Weeping Guy, by the way, fears that a fair percentage of Average Joe viewers are going to resist Maestro‘s unconventional narrative methodology (its seeming refusal to adhere to a classic, sequential three-act structure), but I’m telling you that the final third (or maybe the final 25%…I didn’t use a stopwatch) or the gathering dramatic force section that begins with a scene in which Bernstein lies to his daughter Jamie (Maya Hawke) about his rumored extra-marital activity and what some are referring to as the Thanksgiving Day Snoopy inflatable balloon argument scene and all that follows…I’m telling you that the final section of Maestro is devastating.
Carey Mulligan, man…she’s at the very top of Maestro‘s cast list in the credit crawl. The movie is called Maestro and the guy who ostensibly plays the lead (or at least the titular) role is listed second. Think about that. Mulligan’s performance grows and deepens and sinks in, and then it makes you fold and cry. She absolutely kills.
The identity campaign on Lily Gladstone‘s behalf might win the Best Actress Oscar, but Gladstone’s acting in Killers of the Flower Moon (not to mention the Mollie Burkhart role itself) isn’t even in the same ballpark as Mulligan’s. It’s somewhat absurd to even discuss their performances in the same breath.
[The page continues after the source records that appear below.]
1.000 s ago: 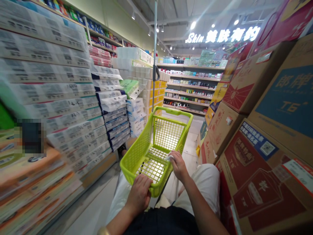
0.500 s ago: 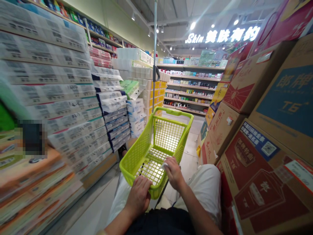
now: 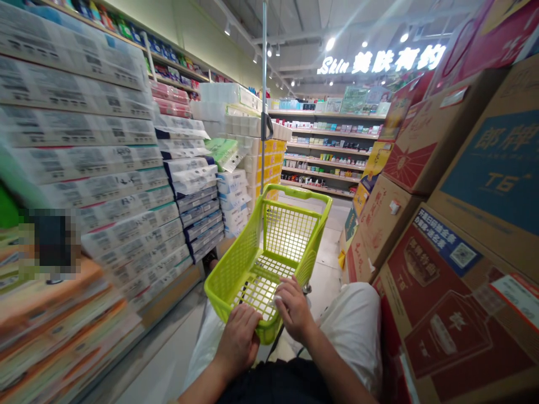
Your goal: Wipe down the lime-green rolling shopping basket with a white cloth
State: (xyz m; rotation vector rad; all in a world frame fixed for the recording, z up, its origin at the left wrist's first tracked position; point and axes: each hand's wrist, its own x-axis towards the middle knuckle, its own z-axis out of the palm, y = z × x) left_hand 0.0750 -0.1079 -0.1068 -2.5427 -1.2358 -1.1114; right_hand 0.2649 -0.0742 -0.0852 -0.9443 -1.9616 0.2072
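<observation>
A lime-green plastic shopping cart [image 3: 290, 227] with grid walls and a bare grid floor stands right in front of me. My left hand [image 3: 238, 334] is closed over its near rim, fingers on top. Over the rim's near right corner is my right hand [image 3: 293, 308], with its fingers curled together. A small crumpled white wad [image 3: 277, 299], like tissue, shows at these fingertips, mostly hidden. My right wrist crosses the cart's near right side, and I cannot tell whether the palm touches the rim.
Tall stacks of wrapped paper packs [image 3: 113, 148] line the left side. Large cartons [image 3: 455, 303] are piled close on my right. A metal pole [image 3: 263, 101] rises beyond the cart. Stocked shelves [image 3: 324, 137] stand at the back, past a tiled aisle [image 3: 330, 241].
My right hand has shifted slightly down and left, and less of the white wad shows. My left hand stays on the cart's rim. The view has shifted slightly.
</observation>
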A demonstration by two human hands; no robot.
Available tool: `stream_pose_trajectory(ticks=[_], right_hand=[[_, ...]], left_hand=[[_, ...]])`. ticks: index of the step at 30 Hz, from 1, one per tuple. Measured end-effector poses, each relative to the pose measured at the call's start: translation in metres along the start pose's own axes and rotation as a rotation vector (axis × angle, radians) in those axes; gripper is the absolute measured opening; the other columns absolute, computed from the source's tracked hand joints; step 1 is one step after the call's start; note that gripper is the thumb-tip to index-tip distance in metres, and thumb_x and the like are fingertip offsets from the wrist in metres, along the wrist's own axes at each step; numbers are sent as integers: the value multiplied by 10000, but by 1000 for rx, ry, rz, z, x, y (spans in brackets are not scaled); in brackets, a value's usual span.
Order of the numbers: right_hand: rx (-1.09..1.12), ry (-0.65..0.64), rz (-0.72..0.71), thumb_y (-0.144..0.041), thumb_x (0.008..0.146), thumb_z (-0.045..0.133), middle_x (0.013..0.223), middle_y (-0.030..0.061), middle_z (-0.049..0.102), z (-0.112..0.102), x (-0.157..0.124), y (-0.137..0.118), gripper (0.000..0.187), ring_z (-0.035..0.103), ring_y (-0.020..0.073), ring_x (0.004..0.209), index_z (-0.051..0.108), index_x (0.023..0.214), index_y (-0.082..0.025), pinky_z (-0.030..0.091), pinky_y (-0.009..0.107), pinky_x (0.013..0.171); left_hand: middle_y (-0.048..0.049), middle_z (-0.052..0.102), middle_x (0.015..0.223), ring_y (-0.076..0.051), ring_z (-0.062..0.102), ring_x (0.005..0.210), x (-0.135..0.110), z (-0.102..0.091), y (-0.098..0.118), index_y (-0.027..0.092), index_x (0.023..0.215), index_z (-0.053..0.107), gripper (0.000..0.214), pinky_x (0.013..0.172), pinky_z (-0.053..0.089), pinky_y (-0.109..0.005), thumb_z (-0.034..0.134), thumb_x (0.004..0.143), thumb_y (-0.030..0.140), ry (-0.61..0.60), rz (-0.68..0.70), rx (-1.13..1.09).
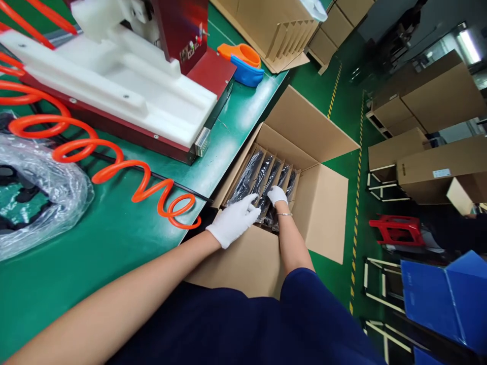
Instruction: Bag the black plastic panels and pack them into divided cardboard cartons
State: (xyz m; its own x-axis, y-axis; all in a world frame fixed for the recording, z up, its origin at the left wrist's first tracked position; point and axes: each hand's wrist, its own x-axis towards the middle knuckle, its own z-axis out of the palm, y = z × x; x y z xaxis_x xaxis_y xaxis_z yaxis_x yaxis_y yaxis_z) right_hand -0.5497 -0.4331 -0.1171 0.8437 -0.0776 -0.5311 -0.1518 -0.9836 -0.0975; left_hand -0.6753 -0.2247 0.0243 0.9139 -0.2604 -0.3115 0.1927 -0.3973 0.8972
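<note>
An open cardboard box (pixel 323 213) stands on the floor beside the green table, with cardboard dividers holding several black parts in clear plastic bags (pixel 262 177). My left hand (pixel 234 220), in a white glove, rests on the near bagged parts with its fingers stretched out. My right hand (pixel 277 195), also gloved, reaches down into the box and its fingers curl onto a bagged part between the dividers; the fingertips are hidden.
A red and white machine (pixel 125 86) sits on the green table (pixel 95 238), with a coiled orange air hose (pixel 114 162) and a heap of clear plastic bags (pixel 34 192) at left. Orange and blue tape dispensers (pixel 243 61) lie behind. Stacked cartons, a red stool (pixel 397 230) and blue crates (pixel 445 299) stand at right.
</note>
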Motion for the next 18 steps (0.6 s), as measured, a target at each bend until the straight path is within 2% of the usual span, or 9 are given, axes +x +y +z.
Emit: stream_pose_trajectory(ticks=[3, 6, 9, 11, 15, 18], right_hand=[[-10, -83, 4, -127, 827, 585, 1272, 179, 682, 10, -6, 16, 478, 661, 247, 1148, 616, 1304, -122, 482, 300, 994], [4, -97, 38, -94, 817, 567, 1337, 219, 634, 22, -7, 22, 579, 651, 265, 1167, 519, 1394, -100, 480, 351, 1007], [56, -105, 50, -100, 828, 534, 1253, 174, 689, 27, 1, 24, 463, 673, 233, 1111, 587, 1287, -119, 491, 309, 981], [88, -102, 58, -150, 823, 559, 1169, 148, 724, 28, 7, 24, 392, 689, 233, 1054, 617, 1210, -133, 506, 303, 951], [120, -29, 98, -196, 740, 641, 1136, 197, 717, 30, 16, 22, 359, 672, 296, 1065, 634, 1092, -128, 495, 375, 964], [168, 15, 99, -163, 667, 635, 1005, 161, 731, 26, 19, 31, 248, 678, 276, 970, 642, 916, -161, 508, 360, 905]], left_hand=[[-15, 705, 836, -185, 658, 733, -5, 5, 5, 169, 1377, 539, 477, 718, 484, -305, 427, 934, 311, -77, 5, 84], [-91, 742, 972, -256, 708, 825, -16, 19, 5, 167, 1368, 543, 458, 716, 497, -352, 429, 952, 320, -215, 93, 319], [-164, 739, 1040, -342, 720, 929, -28, 34, 1, 119, 1391, 521, 478, 729, 516, -413, 431, 964, 314, -381, 252, 578], [-170, 737, 1027, -355, 722, 941, -31, 40, -2, 101, 1377, 529, 465, 726, 524, -425, 434, 967, 299, -462, 315, 642], [-165, 729, 1030, -344, 724, 950, -29, 40, -3, 71, 1376, 516, 454, 722, 533, -424, 434, 975, 267, -457, 306, 648], [-167, 728, 1022, -334, 726, 953, -27, 37, 0, 39, 1410, 478, 468, 716, 536, -412, 434, 976, 207, -440, 294, 630]])
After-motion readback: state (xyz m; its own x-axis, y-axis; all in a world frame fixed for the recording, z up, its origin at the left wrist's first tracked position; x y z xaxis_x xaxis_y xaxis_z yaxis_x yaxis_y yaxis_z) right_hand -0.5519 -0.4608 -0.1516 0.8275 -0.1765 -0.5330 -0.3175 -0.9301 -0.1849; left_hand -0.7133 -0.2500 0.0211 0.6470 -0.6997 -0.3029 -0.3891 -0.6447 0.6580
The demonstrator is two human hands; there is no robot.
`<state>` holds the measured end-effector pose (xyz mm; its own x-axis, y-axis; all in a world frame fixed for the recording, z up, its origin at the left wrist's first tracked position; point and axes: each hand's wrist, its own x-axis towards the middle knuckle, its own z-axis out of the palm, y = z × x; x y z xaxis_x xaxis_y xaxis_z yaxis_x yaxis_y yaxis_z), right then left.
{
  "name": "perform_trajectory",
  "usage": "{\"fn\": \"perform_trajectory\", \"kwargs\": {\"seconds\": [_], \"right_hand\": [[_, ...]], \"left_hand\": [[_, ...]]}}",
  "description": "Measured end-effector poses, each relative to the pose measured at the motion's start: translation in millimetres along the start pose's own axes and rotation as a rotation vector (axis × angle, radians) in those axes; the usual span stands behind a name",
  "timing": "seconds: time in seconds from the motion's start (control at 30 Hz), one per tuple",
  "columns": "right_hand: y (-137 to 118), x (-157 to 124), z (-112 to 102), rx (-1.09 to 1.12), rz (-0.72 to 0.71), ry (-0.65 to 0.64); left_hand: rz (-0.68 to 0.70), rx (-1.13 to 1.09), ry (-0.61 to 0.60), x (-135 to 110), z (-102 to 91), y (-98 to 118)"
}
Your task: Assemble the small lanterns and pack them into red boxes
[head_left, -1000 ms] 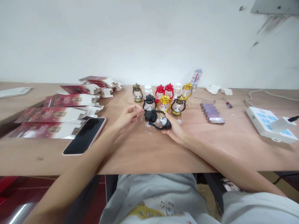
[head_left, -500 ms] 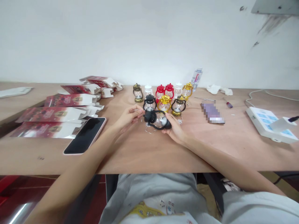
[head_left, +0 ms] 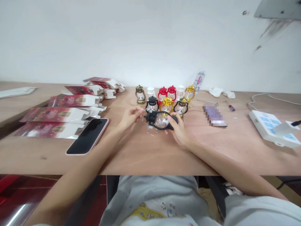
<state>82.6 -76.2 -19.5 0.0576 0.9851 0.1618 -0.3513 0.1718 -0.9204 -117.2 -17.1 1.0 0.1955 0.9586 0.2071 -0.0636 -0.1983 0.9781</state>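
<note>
A small black lantern (head_left: 162, 121) with a clear globe lies on its side in the air, its cap pointing left. My right hand (head_left: 179, 129) is closed around its base, thumb on top. My left hand (head_left: 133, 116) is pinched close to the cap; whatever lies between its fingertips is too small to make out. Beneath the held lantern, thin bent wires (head_left: 152, 131) rest on the table. Just behind it stand another black lantern (head_left: 152, 103), a gold lantern (head_left: 166, 104) and a dark bronze lantern (head_left: 180, 107).
Farther back are red lanterns (head_left: 171, 92), white lanterns (head_left: 150, 91) and a bottle (head_left: 199, 81). Flat red-and-white boxes (head_left: 50, 129) and a phone (head_left: 87, 137) lie left. On the right are a purple packet (head_left: 215, 115), a screwdriver (head_left: 231, 107) and a power strip (head_left: 265, 127).
The lantern has rolled slightly in my right hand, whose thumb now lies over the base. My left fingertips have drawn a little away from the cap. The view has shifted slightly.
</note>
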Motion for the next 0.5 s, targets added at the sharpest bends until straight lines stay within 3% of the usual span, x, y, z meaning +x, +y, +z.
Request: {"fn": "perform_trajectory", "kwargs": {"seconds": [0.13,0.2,0.37,0.5], "right_hand": [[-0.5,2.3,-1.1,-0.011,0.057,-0.033],[0.6,2.6,-2.6,-0.122,0.042,-0.034],[6.8,0.7,-7.2,-0.452,-0.115,-0.085],[12.1,2.9,-12.5,-0.500,-0.191,-0.063]], "left_hand": [[-0.053,-0.056,0.094,-2.4,-0.5,10.9],[-0.022,-0.049,0.150,-3.9,-1.6,18.6],[0.262,0.086,0.176,-13.1,0.1,35.0],[0.534,0.434,0.018,-29.2,15.4,38.0]]}}
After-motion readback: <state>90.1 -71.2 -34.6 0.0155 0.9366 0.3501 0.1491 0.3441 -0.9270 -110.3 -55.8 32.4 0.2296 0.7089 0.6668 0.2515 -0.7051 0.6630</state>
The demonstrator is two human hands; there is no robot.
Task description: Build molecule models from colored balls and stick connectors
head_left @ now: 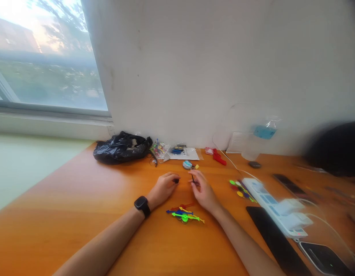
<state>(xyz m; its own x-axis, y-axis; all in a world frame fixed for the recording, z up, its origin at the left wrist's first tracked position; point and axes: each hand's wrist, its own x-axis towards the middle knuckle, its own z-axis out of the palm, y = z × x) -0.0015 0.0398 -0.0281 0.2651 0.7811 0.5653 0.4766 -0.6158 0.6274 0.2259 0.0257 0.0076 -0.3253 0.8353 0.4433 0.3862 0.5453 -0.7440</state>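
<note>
My left hand (165, 186), with a black watch (142, 205) on its wrist, pinches a small black piece (176, 180) whose kind I cannot make out. Across a narrow gap, my right hand (204, 193) has a thin black arrow-like piece (193, 178) between thumb and fingers. Between my forearms lies a small pile of plastic arrow spinners: a green spinner (185, 217) on top, with a blue spinner (173, 211), yellow ones and a red spinner (187, 206) around it. A round tin-like item (187, 165) lies just beyond my hands.
Against the wall sit a black plastic bag (120, 148), a clear bag of colourful parts (160, 149) and a red item (219, 157). On the right are more spinners (240, 190), a power strip (270, 205) with cables, phones and a blurred dark shape (335, 149).
</note>
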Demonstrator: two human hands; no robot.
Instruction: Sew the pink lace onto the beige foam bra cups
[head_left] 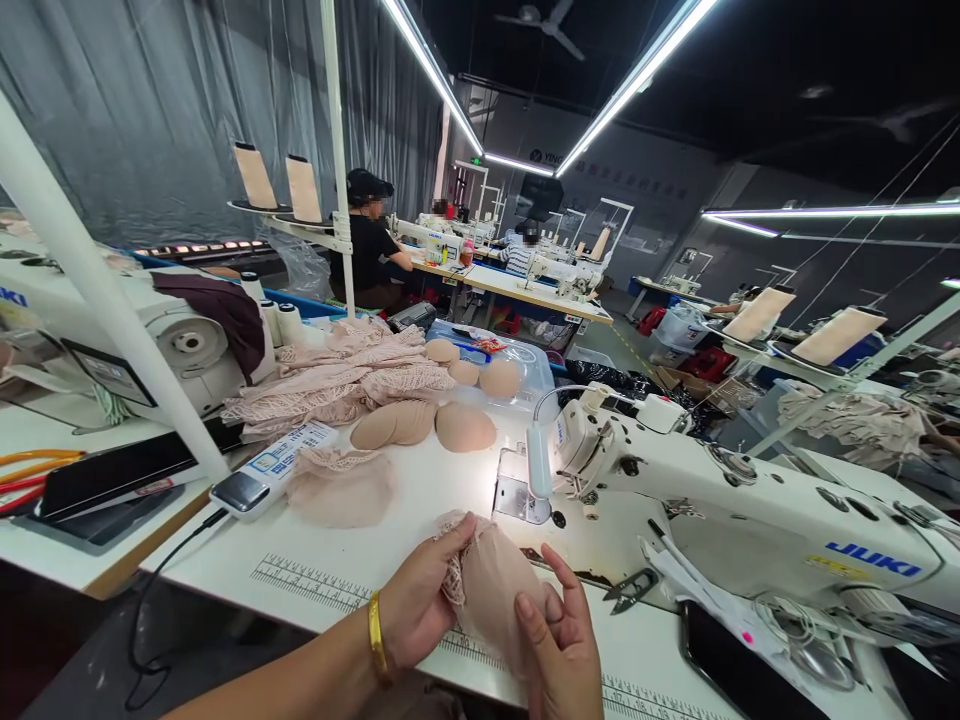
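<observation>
A beige bra cup (499,580) with lace along its left edge is held over the front of the sewing table. My left hand (429,598), with a gold bracelet on the wrist, pinches the lace side, thumb on top. On the other side, my right hand (561,640) has its thumb against the fabric and its index finger raised; its lower fingers are partly hidden. Beyond the cup stands a white sewing machine (660,470) with its lamp lit over the needle plate (523,498). A lace-edged fabric piece (341,490) lies flat to the left, near stacked foam cups (397,424).
Thread snips (632,590) and a dark phone (750,665) lie right of my hands. A power bank (240,492) with a cable sits left. Behind are a lace pile (352,375), a plastic bin (525,360) and a thread-stand pole (339,160). Co-workers sit farther back.
</observation>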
Roger Friedman comment: “You can see why both Steven Spielberg and Martin Scorsese have their names on Maestro as producers, regardless of business deals. They know Cooper is the real thing. Netflix has their best film yet, even if it doesn’t win Best Film — Oppenheimer and Killers of the Flower Moon contain Bigger Ideas —Maestro is a tour de force, with performances that will live on and on.”
Weeping Guy: “Although it seems to have a handful of detractors (who are frankly delusional), the film has been getting glowing reviews. Rhapsodic. As it should. The filmmaking is top-drawer, and the two lead performances, especially Mulligan’s, are transcendent.”